**** Recorded information

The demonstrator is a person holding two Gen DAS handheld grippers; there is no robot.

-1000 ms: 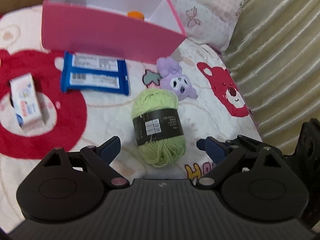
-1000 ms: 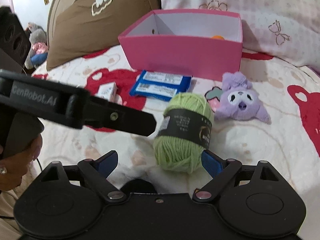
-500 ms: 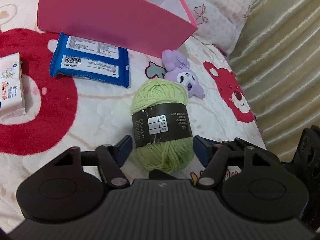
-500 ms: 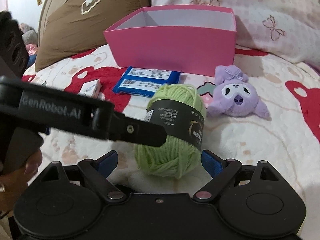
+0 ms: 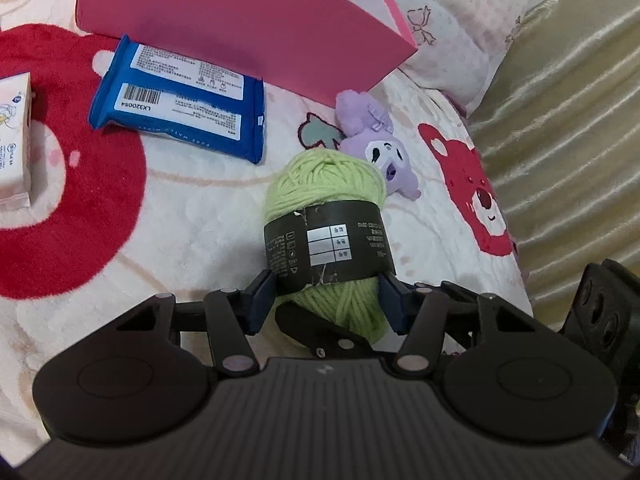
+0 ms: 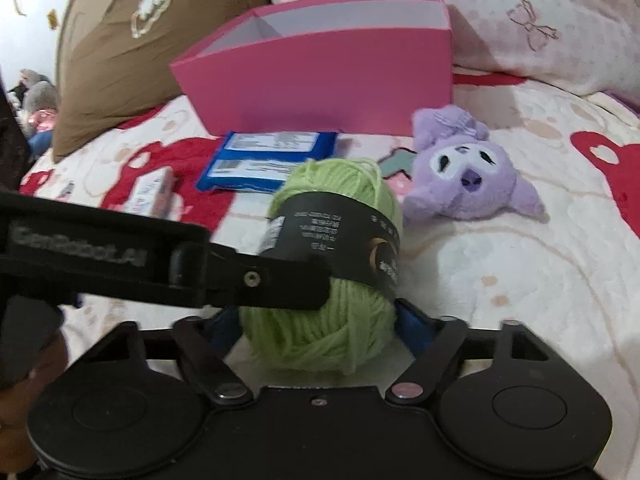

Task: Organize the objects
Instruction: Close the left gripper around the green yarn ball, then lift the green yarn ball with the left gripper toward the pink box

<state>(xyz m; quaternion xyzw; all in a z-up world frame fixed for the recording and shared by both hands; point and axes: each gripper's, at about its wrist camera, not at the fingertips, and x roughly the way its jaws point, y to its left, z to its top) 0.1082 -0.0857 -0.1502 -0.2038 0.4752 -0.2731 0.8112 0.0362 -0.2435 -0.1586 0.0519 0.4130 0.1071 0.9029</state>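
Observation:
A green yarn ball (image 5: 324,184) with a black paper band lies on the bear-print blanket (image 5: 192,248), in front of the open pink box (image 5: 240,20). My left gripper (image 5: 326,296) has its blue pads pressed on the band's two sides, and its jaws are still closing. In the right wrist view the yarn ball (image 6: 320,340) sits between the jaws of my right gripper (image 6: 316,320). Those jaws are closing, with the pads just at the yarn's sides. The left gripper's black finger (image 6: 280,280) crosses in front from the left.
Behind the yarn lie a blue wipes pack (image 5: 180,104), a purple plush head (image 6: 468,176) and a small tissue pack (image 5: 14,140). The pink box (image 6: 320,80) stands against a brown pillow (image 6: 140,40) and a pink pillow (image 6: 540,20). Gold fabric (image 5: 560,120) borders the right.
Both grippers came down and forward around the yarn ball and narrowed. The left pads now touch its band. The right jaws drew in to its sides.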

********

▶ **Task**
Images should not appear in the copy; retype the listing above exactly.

▶ **Result for this exercise**
The demonstrator is a person holding two Gen DAS handheld grippers; there is no robot.

-1000 ms: 
-1000 ms: 
-500 ms: 
-500 ms: 
+0 ms: 
+0 ms: 

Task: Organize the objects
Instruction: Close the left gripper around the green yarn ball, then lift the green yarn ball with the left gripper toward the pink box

<state>(xyz m; quaternion xyzw; all in a z-up world frame fixed for the recording and shared by both hands; point and axes: each gripper's, at about its wrist camera, not at the fingertips, and x roughly the way its jaws point, y to its left, z to its top) 0.1082 -0.0857 -0.1502 -0.2038 0.4752 -0.2731 0.8112 0.0362 -0.2435 -0.1586 0.0519 0.4130 0.1071 0.9029</state>
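Observation:
A green yarn ball (image 5: 324,184) with a black paper band lies on the bear-print blanket (image 5: 192,248), in front of the open pink box (image 5: 240,20). My left gripper (image 5: 326,296) has its blue pads pressed on the band's two sides, and its jaws are still closing. In the right wrist view the yarn ball (image 6: 320,340) sits between the jaws of my right gripper (image 6: 316,320). Those jaws are closing, with the pads just at the yarn's sides. The left gripper's black finger (image 6: 280,280) crosses in front from the left.
Behind the yarn lie a blue wipes pack (image 5: 180,104), a purple plush head (image 6: 468,176) and a small tissue pack (image 5: 14,140). The pink box (image 6: 320,80) stands against a brown pillow (image 6: 140,40) and a pink pillow (image 6: 540,20). Gold fabric (image 5: 560,120) borders the right.
Both grippers came down and forward around the yarn ball and narrowed. The left pads now touch its band. The right jaws drew in to its sides.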

The exercise has been finished.